*** Opening of Extracted entries ***
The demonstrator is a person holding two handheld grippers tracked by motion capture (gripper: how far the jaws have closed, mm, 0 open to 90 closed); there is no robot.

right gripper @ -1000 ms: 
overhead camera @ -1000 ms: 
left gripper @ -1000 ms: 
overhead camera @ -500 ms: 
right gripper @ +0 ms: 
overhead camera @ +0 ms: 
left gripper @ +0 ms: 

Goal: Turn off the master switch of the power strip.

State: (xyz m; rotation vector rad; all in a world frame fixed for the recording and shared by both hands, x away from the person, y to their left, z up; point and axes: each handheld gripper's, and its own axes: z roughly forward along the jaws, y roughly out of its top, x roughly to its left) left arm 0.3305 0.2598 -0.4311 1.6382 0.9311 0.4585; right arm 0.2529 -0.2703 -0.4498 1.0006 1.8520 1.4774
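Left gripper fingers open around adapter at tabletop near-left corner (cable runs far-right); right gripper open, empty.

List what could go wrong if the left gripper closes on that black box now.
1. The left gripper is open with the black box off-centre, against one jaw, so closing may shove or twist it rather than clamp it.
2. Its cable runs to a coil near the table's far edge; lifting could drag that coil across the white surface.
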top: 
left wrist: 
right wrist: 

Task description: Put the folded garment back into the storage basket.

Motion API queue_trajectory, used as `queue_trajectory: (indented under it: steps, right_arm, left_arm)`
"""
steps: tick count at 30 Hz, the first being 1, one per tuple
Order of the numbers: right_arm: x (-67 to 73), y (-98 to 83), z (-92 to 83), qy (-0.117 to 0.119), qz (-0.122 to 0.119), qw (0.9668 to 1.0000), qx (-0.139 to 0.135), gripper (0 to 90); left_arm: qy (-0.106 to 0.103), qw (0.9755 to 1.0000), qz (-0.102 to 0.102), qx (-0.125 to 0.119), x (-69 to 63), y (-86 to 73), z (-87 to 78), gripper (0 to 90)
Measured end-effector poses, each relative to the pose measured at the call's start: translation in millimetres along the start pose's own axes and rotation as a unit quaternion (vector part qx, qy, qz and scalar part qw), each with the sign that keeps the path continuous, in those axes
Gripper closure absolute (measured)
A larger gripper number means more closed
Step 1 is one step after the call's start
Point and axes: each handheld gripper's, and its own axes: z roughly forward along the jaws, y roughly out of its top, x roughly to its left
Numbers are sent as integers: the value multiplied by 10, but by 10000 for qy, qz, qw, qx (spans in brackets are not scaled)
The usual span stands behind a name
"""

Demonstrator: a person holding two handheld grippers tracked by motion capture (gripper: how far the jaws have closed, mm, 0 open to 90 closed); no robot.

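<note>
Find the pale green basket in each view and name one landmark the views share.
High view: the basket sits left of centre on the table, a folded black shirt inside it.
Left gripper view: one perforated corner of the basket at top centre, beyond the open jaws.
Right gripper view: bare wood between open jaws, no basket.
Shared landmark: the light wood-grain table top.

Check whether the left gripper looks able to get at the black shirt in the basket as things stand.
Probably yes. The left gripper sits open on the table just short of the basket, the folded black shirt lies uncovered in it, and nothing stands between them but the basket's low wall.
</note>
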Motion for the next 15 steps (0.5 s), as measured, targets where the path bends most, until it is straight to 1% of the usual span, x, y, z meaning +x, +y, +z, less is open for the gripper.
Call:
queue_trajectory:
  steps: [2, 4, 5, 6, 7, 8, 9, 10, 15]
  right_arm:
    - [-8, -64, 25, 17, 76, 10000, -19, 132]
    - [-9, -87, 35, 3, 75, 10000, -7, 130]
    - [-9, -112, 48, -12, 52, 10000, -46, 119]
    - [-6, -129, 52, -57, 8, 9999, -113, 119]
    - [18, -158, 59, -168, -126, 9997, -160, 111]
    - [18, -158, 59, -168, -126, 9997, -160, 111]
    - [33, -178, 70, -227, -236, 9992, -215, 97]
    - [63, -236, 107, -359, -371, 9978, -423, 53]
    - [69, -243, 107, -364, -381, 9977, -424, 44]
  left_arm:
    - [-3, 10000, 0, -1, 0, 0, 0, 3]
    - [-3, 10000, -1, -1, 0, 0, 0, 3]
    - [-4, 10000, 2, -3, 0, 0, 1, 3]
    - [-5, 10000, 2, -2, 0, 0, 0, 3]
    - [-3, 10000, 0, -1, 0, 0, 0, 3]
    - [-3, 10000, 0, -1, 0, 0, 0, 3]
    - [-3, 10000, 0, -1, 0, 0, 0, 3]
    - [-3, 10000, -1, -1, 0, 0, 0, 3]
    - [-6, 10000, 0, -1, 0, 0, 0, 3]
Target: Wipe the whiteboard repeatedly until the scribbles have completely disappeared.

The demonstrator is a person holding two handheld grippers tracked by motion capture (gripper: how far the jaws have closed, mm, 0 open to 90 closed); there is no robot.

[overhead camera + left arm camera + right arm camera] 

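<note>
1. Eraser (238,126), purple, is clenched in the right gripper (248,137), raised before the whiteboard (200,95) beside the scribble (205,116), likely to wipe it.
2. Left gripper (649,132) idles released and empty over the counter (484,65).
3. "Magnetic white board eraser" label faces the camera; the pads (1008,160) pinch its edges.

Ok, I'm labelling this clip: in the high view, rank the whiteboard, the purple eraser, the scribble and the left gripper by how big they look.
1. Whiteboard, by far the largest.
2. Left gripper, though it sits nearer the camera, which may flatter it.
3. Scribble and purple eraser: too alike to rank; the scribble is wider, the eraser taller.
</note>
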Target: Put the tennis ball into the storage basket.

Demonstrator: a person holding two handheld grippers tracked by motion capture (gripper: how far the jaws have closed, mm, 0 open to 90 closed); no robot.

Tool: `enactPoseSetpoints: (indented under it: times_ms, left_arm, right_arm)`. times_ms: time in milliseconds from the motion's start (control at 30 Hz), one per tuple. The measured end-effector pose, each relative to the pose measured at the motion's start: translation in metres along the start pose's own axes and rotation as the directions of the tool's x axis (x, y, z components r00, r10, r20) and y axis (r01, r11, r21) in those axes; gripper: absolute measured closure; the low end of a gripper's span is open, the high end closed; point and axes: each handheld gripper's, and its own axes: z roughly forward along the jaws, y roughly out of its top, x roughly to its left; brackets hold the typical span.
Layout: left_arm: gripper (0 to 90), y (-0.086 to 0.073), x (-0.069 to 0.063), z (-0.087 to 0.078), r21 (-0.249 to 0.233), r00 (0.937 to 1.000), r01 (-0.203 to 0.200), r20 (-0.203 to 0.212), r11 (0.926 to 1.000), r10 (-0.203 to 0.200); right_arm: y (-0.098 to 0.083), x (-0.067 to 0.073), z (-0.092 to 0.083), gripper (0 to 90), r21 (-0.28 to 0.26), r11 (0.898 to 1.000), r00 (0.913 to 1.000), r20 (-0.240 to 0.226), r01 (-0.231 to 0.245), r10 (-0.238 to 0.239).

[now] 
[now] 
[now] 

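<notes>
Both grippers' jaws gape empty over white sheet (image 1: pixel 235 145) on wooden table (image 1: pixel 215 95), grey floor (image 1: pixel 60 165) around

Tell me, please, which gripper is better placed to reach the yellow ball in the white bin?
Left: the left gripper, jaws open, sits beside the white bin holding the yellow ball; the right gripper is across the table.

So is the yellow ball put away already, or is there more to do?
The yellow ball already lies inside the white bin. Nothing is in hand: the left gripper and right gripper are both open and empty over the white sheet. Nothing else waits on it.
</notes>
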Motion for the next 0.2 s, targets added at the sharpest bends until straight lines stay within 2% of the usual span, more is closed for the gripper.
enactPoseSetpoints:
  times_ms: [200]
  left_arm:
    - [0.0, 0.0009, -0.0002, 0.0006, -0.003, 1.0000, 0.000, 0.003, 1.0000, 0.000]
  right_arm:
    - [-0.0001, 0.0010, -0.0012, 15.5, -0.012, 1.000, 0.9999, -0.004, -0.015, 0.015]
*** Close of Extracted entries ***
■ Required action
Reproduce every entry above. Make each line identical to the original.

■ Response to this exercise
The demonstrator is a person holding two handheld grippers tracked by motion capture (gripper: how far the jaws have closed, mm, 0 open to 90 closed); there is no robot.

right gripper @ -1000 ms: 
overhead camera @ -1000 ms: 
left gripper @ -1000 ms: 
overhead camera @ -500 ms: 
right gripper @ +0 ms: 
overhead camera @ +0 ms: 
left gripper @ +0 ms: 

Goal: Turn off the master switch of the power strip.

State: (xyz m; rotation vector rad; all in a world frame fixed for the recording and shared by both hands, x away from the person, y to their left, z up; point and axes: each handheld gripper's, and its own axes: z roughly forward along the jaws, y roughly out of its top, x roughly to its left) left arm 0.3305 0.2598 -0.4311 1.6382 0.9311 0.4585; right arm 0.2529 -0.2703 -0.4498 1.0006 1.8520 1.4774
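Left gripper fingers open around adapter at tabletop near-left corner (cable runs far-right); right gripper open, empty.

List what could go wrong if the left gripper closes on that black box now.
1. The left gripper is open with the black box off-centre, against one jaw, so closing may shove or twist it rather than clamp it.
2. Its cable runs to a coil near the table's far edge; lifting could drag that coil across the white surface.
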top: 
left wrist: 
right wrist: 

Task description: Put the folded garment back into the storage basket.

Motion API queue_trajectory, used as `queue_trajectory: (indented under it: steps, right_arm, left_arm)`
"""
steps: tick count at 30 Hz, the first being 1, one per tuple
Order of the numbers: right_arm: x (-67 to 73), y (-98 to 83), z (-92 to 83), qy (-0.117 to 0.119), qz (-0.122 to 0.119), qw (0.9668 to 1.0000), qx (-0.139 to 0.135), gripper (0 to 90); left_arm: qy (-0.106 to 0.103), qw (0.9755 to 1.0000), qz (-0.102 to 0.102), qx (-0.125 to 0.119), x (-69 to 63), y (-86 to 73), z (-87 to 78), gripper (0 to 90)
Measured end-effector poses, each relative to the pose measured at the call's start: translation in millimetres along the start pose's own axes and rotation as a unit quaternion (vector part qx, qy, qz and scalar part qw), each with the sign that keeps the path continuous, in those axes
Gripper closure absolute (measured)
A larger gripper number means more closed
Step 1 is one step after the call's start
Point and axes: each handheld gripper's, and its own axes: z roughly forward along the jaws, y roughly out of its top, x roughly to its left
Numbers are sent as integers: the value multiplied by 10, but by 10000 for qy, qz, qw, qx (spans in brackets are not scaled)
The usual span stands behind a name
"""

Demonstrator: a person holding two handheld grippers tracked by motion capture (gripper: how far the jaws have closed, mm, 0 open to 90 closed); no robot.

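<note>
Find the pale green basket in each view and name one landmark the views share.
High view: the basket sits left of centre on the table, a folded black shirt inside it.
Left gripper view: one perforated corner of the basket at top centre, beyond the open jaws.
Right gripper view: bare wood between open jaws, no basket.
Shared landmark: the light wood-grain table top.

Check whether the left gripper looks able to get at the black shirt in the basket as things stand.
Probably yes. The left gripper sits open on the table just short of the basket, the folded black shirt lies uncovered in it, and nothing stands between them but the basket's low wall.
</note>
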Motion for the next 15 steps (0.5 s), as measured, targets where the path bends most, until it is straight to 1% of the usual span, x, y, z meaning +x, +y, +z, less is open for the gripper.
Call:
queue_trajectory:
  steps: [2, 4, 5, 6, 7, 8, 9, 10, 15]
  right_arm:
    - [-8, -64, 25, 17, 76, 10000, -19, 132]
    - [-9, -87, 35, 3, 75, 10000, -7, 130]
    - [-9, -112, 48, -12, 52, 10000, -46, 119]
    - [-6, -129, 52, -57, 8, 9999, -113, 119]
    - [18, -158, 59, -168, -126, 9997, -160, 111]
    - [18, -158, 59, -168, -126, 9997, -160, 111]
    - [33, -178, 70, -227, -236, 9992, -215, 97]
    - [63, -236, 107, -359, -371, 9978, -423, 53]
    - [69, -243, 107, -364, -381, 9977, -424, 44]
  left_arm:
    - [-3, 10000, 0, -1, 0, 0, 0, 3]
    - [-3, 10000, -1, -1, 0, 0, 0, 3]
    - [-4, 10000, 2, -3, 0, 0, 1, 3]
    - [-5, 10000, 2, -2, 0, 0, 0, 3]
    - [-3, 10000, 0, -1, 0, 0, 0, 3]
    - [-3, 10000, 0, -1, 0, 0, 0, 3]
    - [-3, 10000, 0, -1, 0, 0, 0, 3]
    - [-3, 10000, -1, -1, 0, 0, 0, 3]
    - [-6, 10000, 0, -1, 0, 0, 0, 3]
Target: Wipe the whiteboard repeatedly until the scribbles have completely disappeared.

The demonstrator is a person holding two handheld grippers tracked by motion capture (gripper: how far the jaws have closed, mm, 0 open to 90 closed); there is no robot.

[overhead camera + left arm camera + right arm camera] 

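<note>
1. Eraser (238,126), purple, is clenched in the right gripper (248,137), raised before the whiteboard (200,95) beside the scribble (205,116), likely to wipe it.
2. Left gripper (649,132) idles released and empty over the counter (484,65).
3. "Magnetic white board eraser" label faces the camera; the pads (1008,160) pinch its edges.

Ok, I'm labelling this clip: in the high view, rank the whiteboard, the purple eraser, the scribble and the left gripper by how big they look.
1. Whiteboard, by far the largest.
2. Left gripper, though it sits nearer the camera, which may flatter it.
3. Scribble and purple eraser: too alike to rank; the scribble is wider, the eraser taller.
</note>
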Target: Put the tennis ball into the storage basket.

Demonstrator: a person holding two handheld grippers tracked by motion capture (gripper: how far the jaws have closed, mm, 0 open to 90 closed); no robot.

Tool: `enactPoseSetpoints: (indented under it: times_ms, left_arm, right_arm)`. times_ms: time in milliseconds from the motion's start (control at 30 Hz), one per tuple. The measured end-effector pose, each relative to the pose measured at the motion's start: translation in metres along the start pose's own axes and rotation as the directions of the tool's x axis (x, y, z components r00, r10, r20) and y axis (r01, r11, r21) in those axes; gripper: absolute measured closure; the low end of a gripper's span is open, the high end closed; point and axes: each handheld gripper's, and its own axes: z roughly forward along the jaws, y roughly out of its top, x roughly to its left; brackets hold the typical span.
Layout: left_arm: gripper (0 to 90), y (-0.086 to 0.073), x (-0.069 to 0.063), z (-0.087 to 0.078), r21 (-0.249 to 0.233), r00 (0.937 to 1.000), r01 (-0.203 to 0.200), r20 (-0.203 to 0.212), r11 (0.926 to 1.000), r10 (-0.203 to 0.200); right_arm: y (-0.098 to 0.083), x (-0.067 to 0.073), z (-0.092 to 0.083), gripper (0 to 90), r21 (-0.28 to 0.26), r11 (0.898 to 1.000), r00 (0.913 to 1.000), r20 (-0.240 to 0.226), r01 (-0.231 to 0.245), r10 (-0.238 to 0.239).

[now] 
[now] 
[now] 

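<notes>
Both grippers' jaws gape empty over white sheet (image 1: pixel 235 145) on wooden table (image 1: pixel 215 95), grey floor (image 1: pixel 60 165) around

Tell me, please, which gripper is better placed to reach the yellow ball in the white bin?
Left: the left gripper, jaws open, sits beside the white bin holding the yellow ball; the right gripper is across the table.

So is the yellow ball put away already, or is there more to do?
The yellow ball already lies inside the white bin. Nothing is in hand: the left gripper and right gripper are both open and empty over the white sheet. Nothing else waits on it.
</notes>
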Motion for the next 0.2 s, targets added at the sharpest bends until straight lines stay within 2% of the usual span, more is closed for the gripper.
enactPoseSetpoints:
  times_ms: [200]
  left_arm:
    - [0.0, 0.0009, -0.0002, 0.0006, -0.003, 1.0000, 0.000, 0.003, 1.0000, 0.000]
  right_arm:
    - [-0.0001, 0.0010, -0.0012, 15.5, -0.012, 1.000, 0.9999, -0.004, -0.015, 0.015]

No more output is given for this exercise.